Les célèbres éléphants de guerre d'Hannibal ont-ils vraiment existé ? Un seul os en Espagne offre la première preuve directe
Un petit os trouvé en Andalousie pourrait enfin confirmer que les éléphants de guerre d'Hannibal n'étaient pas qu'une légende
Pendant des siècles, nous les avons imaginés énormes, lents et imparables, avançant dans la neige, la boue et les soldats terrifiés. Les éléphants de guerre d'Hannibal sont devenus un symbole puissant, à mi-chemin entre histoire et légende. Mais si jusqu’à présent nous ne les connaissions qu’à travers des histoires, des pièces de monnaie et des œuvres d’art, aujourd’hui quelque chose est vraiment en train de changer. Une découverte archéologique en Espagne pourrait enfin offrir une preuve matérielle directe de leur présence.
En 2020, lors de fouilles préventives à Cordoue, en Andalousie, des archéologues ont découvert un seul os d'éléphant, long d'environ dix centimètres, enfoui sous les décombres d'un ancien mur en pisé. Un fragment en apparence insignifiant, retrouvé sur le site de Colina de los Quemados, mais capable d'ouvrir une nouvelle fenêtre sur l'histoire de la Seconde Guerre punique.


La zone était occupée de manière continue depuis le IIIe millénaire avant JC et fut abandonnée au moment où les Romains installèrent un camp militaire destiné à devenir le cœur de Cordoue moderne. Un détail qui, à lui seul, raconte un passage crucial du pouvoir et du conflit.

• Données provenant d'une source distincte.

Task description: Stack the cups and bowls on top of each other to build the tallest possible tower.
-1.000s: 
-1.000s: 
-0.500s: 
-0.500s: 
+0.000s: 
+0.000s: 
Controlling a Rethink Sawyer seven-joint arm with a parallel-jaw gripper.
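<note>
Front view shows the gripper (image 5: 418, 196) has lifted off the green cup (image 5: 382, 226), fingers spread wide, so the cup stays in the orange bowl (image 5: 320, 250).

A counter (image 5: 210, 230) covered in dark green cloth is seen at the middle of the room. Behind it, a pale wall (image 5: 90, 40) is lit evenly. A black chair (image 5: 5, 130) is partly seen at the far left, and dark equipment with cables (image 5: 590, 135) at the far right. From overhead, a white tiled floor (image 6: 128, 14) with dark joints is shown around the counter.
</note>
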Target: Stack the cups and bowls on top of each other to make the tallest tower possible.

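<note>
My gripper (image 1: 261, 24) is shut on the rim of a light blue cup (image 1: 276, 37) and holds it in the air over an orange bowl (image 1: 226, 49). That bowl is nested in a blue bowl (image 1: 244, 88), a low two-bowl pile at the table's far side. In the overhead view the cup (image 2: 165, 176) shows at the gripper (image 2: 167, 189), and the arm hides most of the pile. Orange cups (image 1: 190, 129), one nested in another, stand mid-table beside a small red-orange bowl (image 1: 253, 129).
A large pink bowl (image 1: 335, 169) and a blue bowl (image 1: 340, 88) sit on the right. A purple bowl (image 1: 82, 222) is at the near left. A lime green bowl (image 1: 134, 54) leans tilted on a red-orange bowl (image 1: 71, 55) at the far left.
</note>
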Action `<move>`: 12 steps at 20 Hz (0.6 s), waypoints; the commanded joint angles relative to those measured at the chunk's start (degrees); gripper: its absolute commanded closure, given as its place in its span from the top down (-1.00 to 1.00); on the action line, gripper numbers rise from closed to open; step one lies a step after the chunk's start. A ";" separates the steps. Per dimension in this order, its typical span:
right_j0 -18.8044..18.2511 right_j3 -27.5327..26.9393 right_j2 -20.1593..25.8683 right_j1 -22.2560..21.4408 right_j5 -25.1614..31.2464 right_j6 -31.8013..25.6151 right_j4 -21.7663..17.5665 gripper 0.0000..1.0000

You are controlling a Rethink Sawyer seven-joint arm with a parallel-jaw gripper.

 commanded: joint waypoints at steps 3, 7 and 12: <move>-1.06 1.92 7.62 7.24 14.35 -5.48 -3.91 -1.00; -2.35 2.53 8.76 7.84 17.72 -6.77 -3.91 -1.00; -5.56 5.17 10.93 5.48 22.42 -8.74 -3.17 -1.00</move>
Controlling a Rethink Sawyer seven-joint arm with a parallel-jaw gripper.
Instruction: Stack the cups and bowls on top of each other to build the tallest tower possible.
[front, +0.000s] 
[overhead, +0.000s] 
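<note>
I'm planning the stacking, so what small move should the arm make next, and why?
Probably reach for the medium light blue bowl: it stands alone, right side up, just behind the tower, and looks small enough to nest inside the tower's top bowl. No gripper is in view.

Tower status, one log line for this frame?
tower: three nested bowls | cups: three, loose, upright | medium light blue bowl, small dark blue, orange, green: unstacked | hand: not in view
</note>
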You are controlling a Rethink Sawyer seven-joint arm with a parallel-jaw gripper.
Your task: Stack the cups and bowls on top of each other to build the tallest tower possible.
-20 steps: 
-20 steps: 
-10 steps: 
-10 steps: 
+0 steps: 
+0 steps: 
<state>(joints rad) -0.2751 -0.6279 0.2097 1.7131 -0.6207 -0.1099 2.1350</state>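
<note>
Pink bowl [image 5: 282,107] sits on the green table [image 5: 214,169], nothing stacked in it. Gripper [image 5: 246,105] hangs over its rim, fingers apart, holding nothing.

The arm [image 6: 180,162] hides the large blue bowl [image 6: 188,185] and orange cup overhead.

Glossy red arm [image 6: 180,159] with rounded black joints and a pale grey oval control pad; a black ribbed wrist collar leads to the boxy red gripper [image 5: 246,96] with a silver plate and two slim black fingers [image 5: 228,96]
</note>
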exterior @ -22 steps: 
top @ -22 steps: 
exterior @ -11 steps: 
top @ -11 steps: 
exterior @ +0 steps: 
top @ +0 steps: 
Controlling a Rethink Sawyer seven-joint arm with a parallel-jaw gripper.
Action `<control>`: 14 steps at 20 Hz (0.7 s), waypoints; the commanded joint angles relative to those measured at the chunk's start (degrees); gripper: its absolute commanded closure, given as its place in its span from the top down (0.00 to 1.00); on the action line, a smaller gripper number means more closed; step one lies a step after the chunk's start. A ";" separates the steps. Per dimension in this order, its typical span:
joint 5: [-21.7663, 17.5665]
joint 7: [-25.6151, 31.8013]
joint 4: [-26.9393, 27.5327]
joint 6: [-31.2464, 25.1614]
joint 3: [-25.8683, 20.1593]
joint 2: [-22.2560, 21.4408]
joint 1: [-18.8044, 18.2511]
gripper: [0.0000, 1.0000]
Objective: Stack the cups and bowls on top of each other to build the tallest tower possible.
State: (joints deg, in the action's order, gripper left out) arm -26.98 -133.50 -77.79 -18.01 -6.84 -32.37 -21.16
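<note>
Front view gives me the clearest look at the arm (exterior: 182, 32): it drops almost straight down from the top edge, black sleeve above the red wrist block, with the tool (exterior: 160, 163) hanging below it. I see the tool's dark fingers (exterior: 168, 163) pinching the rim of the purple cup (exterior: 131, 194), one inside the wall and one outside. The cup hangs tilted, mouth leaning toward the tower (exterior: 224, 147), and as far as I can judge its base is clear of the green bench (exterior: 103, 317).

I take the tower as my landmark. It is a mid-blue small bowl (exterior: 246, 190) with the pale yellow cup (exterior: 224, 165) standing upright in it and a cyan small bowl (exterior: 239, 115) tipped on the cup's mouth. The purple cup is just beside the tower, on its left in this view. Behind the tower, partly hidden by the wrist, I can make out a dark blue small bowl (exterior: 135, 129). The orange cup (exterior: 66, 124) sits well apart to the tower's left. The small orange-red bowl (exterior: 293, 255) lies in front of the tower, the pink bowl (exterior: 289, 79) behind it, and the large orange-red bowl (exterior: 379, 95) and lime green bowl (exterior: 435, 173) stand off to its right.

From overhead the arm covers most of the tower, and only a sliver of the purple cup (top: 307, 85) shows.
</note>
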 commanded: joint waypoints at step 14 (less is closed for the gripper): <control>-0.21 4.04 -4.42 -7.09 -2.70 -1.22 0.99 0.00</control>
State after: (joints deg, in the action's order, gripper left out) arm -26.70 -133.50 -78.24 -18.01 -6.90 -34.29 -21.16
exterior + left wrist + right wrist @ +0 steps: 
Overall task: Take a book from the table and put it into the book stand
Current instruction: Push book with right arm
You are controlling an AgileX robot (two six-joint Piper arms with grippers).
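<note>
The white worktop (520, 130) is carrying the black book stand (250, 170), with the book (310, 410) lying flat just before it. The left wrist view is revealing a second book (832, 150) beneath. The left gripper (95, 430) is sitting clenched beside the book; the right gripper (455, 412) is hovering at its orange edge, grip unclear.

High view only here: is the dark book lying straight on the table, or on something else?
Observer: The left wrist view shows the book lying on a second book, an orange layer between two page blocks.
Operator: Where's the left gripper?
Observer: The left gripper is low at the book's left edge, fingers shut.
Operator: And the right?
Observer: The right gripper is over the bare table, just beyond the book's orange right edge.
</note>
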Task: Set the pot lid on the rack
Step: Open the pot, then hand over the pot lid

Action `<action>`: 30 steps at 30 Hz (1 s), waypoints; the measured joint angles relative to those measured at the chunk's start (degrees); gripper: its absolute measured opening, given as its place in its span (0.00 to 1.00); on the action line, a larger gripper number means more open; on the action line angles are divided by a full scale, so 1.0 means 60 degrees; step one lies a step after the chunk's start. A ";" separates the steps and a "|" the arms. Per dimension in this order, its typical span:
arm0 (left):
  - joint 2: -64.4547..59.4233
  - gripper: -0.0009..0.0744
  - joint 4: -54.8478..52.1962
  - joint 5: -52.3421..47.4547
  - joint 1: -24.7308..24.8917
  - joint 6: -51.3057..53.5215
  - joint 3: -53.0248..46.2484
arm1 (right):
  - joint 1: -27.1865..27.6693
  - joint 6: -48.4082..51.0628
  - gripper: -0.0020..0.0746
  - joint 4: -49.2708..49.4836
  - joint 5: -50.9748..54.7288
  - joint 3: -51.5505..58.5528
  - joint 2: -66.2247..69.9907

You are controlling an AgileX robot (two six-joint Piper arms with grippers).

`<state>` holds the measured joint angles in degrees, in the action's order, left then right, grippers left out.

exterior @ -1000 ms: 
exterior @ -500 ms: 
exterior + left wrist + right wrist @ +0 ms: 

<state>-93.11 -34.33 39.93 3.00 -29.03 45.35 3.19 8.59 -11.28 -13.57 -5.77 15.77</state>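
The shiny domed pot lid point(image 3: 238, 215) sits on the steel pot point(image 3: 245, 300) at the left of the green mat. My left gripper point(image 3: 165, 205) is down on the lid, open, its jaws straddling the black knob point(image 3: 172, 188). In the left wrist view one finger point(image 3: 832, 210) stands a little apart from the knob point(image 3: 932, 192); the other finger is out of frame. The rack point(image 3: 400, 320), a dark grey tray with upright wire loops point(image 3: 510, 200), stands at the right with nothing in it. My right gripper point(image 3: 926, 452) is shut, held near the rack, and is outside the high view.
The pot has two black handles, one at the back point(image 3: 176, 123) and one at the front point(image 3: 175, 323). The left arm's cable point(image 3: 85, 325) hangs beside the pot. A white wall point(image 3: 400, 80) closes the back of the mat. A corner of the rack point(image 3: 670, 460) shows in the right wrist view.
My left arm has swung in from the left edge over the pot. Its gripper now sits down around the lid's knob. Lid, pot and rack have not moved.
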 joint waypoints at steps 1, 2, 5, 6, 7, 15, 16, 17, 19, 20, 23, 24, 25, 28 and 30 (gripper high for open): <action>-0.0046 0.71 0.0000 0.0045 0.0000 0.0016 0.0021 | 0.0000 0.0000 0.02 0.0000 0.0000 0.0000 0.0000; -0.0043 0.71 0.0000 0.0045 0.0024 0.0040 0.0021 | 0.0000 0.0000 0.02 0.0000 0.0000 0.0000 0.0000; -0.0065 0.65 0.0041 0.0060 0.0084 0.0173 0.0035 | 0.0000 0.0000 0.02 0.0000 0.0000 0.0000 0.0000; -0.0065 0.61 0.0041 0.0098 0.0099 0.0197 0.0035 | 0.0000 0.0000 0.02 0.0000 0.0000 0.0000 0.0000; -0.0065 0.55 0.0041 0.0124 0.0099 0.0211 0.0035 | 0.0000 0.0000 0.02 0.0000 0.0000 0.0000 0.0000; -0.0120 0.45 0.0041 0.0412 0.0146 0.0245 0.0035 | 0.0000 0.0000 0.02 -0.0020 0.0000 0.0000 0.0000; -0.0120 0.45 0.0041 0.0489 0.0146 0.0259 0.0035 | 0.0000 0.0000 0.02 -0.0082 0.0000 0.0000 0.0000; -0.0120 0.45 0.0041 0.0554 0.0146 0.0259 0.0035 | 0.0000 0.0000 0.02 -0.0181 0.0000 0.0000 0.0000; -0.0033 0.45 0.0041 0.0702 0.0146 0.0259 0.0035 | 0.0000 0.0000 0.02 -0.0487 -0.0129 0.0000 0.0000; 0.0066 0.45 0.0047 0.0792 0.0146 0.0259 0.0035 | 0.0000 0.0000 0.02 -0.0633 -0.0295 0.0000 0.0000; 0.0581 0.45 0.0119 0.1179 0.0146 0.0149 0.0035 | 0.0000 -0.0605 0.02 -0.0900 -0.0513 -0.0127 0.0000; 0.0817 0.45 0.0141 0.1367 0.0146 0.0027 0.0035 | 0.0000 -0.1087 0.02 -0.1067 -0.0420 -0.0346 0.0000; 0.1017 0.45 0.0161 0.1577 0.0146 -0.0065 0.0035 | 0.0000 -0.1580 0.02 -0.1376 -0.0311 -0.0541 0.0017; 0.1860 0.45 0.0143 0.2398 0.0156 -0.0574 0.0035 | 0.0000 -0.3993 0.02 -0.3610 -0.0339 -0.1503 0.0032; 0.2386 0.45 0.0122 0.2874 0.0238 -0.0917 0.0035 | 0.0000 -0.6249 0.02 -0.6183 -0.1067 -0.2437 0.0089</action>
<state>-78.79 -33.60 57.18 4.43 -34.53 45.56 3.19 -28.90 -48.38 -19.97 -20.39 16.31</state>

Entre mythe, propagande et réalité historique
Les guerres puniques, livrées entre 264 et 146 avant JC entre Rome et Carthage, nous ont laissé de nombreux témoignages sur l'utilisation des éléphants au combat. Nous le savons grâce à des chroniques anciennes, des représentations sur des monnaies et des sculptures, comme celle trouvée dans la nécropole romaine de Carmona.
Et puis il y a lui, Hannibal, le général carthaginois qui, plus que quiconque, a lié son nom à ces animaux. L'image d'Hannibal traversant les Alpes en 218 avant JC avec une armée de dizaines de milliers d'hommes et 37 éléphants est entrée dans l'imaginaire collectif occidental, devenant une source d'inspiration pour les artistes, écrivains et réalisateurs.
Pourtant, malgré cette abondance d'histoires, il manquait une pièce fondamentale : une dépouille physique, un os, quelque chose qui disait sans risque de malentendu « oui, ces animaux étaient bien là ».
L'os de Cordoue et la datation qui coïncide avec la Seconde Guerre punique
L'os trouvé a été identifié comme étant un os du carpe d'éléphant, grâce à une comparaison anatomique avec des spécimens et des fossiles modernes d'éléphants et de mammouths d'Asie. Ses conditions ne permettaient cependant pas d’analyse génétique : on ne sait pas avec certitude s’il appartenait à un éléphant d’Afrique ou d’Asie.
Malgré cela, les chercheurs ont réussi à réaliser une datation au radiocarbone, qui situe la découverte entre la fin du IVe et le début du IIIe siècle avant JC. Une période qui coïncide parfaitement avec les années chaudes de la Seconde Guerre punique.
Le contexte renforce l’hypothèse de guerre : obus d’artillerie, pièces de monnaie et céramiques liées à l’usage militaire ont émergé sur le même plan archéologique. En particulier, la présence de munitions pour les machines de guerre romaines et carthaginoises raconte un scénario de sièges et de batailles, certainement pas de la vie quotidienne.
Un souvenir exotique ou la trace d'un éléphant au combat ?
Les archéologues n'excluent pas complètement que l'os soit arrivé à Cordoue comme objet d'échange ou de curiosité, peut-être transporté de loin. Mais l'hypothèse n'est pas très convaincante : un os du carpe, sans valeur ornementale ou pratique, n'aurait guère été conservé en souvenir.
Beaucoup plus plausible est qu'il s'agisse d'une dépouille directe d'un éléphant utilisé dans le domaine militaire, peut-être mort lors d'une campagne ou suite à un affrontement. Si tel était le cas, nous serions confrontés à l’une des très rares preuves archéologiques directes de l’utilisation d’éléphants de guerre en Europe occidentale.
Un tout petit fragment, bien sûr. Mais aussi un puissant rappel de la façon dont l’histoire parvient parfois à nous parler à voix basse, à travers ce qui reste.